In all, 26 patients with GT1 infection (96%) achieved SVR12 (95% confidence interval, 82% to 99%). The remaining patient relapsed after completing treatment. All treatment-naive GT3 patients achieved SVR12 whether or not they received ribavirin. However, one treatment-experienced GT3 patient who did not receive ribavirin relapsed after 16 weeks of treatment. Thus, rates of SVR12 were 96% (95% confidence interval, 82%-99%) for GT3 patients who did not receive ribavirin and 100% (95% CI, 88%-100%) for those who did. Notably, 94% of patients with baseline substitutions in NS3 and NS5A achieved SVR12, and there was no apparent link between treatment failure and any demographic or clinical characteristics, the investigators wrote.

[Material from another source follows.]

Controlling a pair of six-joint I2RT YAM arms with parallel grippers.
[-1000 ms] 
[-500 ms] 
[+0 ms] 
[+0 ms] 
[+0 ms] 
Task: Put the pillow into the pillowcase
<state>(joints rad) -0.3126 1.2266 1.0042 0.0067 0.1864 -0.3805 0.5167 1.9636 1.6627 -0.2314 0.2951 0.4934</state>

Adverse events affected about 74% of patients and were usually mild or moderate in severity. Patients who did not receive ribavirin were most likely to report headache (15%), diarrhea (13%), and fatigue (11%). Only 4% of GT1 patients and 7% of the GT3 cohorts developed serious adverse events, and the only serious adverse event considered possibly treatment related involved a delusional disorder in a 57-year-old male who was receiving ribavirin and admitted amphetamine and alcohol use on the day it occurred. Treatment-related laboratory abnormalities were uncommon, no patients stopped treatment because of adverse events, and there were no deaths. “The rates of some adverse events were numerically higher with the higher ABT-493 dose, though the sample sizes are small and this was a cross-study comparison,” the investigators added. “Though not included in this study, patients with severe or end-stage kidney disease are predicted to be able to be treated with ABT-493 and ABT-530 because both agents have negligible renal excretion. These drugs were well tolerated in HCV-uninfected patients with renal impairment and can be administered without dose adjustment.”AbbVie funded the study and makes ABT-493 and ABT-530. Dr. Gane disclosed ties to AbbVie, Achillion Pharmaceuticals, Alnylam, Janssen, Merck, Novartis, and Novira.